Task directions — Copy each line below that contains "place".

Data excerpt —
===

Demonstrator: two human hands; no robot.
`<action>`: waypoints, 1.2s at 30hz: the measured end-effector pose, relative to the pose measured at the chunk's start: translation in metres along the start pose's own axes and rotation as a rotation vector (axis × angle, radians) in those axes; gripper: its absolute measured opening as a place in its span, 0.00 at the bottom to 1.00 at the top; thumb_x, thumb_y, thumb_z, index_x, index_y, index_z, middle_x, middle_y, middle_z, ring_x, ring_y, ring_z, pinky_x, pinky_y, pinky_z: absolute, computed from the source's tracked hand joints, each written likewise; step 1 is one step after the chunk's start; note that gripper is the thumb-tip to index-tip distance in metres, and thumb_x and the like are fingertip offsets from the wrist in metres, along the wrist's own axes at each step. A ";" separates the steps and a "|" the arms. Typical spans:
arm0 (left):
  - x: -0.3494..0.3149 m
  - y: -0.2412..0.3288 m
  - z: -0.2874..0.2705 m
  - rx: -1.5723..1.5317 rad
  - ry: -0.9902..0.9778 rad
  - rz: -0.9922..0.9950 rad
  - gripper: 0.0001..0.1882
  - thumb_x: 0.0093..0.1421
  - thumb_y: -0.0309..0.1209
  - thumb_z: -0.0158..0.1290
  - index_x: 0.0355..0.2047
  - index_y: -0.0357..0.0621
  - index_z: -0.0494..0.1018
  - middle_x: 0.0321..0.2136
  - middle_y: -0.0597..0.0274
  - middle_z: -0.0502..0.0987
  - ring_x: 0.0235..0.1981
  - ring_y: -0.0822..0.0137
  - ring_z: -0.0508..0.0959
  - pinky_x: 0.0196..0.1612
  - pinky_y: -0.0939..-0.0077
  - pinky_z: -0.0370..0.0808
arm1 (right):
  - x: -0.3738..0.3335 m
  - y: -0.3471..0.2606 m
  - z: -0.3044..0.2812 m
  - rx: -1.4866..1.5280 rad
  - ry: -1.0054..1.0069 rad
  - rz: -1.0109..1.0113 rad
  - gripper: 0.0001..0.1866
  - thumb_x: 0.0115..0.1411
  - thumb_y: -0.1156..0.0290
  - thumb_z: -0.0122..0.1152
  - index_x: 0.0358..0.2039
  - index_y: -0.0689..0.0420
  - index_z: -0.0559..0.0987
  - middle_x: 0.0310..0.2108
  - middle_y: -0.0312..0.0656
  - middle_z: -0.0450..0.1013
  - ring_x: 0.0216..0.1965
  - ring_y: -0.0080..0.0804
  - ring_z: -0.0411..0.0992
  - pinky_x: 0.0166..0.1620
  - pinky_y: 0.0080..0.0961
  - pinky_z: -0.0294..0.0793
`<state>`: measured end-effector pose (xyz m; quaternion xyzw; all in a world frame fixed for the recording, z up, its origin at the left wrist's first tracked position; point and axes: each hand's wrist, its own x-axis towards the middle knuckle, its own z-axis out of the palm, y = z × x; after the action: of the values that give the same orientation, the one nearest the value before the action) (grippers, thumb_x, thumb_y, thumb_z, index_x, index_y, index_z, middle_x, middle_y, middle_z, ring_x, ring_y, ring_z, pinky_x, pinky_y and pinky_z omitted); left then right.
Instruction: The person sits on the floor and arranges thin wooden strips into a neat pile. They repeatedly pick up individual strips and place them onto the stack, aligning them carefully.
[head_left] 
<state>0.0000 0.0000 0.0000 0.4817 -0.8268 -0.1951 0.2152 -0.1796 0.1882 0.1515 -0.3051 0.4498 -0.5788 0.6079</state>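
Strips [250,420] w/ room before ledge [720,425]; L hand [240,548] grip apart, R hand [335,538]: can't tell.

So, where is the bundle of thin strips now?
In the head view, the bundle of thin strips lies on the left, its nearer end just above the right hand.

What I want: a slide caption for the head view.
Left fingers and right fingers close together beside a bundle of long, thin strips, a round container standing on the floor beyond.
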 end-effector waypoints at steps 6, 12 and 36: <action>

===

Task solution —
`<action>`: waypoints, 1.2s at 30hz: the measured end-effector pose, relative to the pose measured at the chunk's start: translation in metres along the start pose's own axes and rotation as a rotation vector (axis × angle, radians) in those axes; gripper: its absolute measured opening as a place in its span, 0.00 at the bottom to 1.00 at the top; thumb_x, thumb_y, thumb_z, index_x, index_y, index_z, middle_x, middle_y, middle_z, ring_x, ring_y, ring_z, pinky_x, pinky_y, pinky_z: absolute, computed from the source's tracked hand joints, each written likewise; step 1 is one step after the chunk's start; note that gripper is the thumb-tip to index-tip distance in metres, and thumb_x and the like are fingertip offsets from the wrist in metres, along the wrist's own axes at each step. A ";" separates the steps and a "|" the arms. Typical spans:
Instruction: The person sits on the floor and arranges thin wooden strips into a neat pile. They repeatedly pick up individual strips and place them onto the stack, aligning them carefully.

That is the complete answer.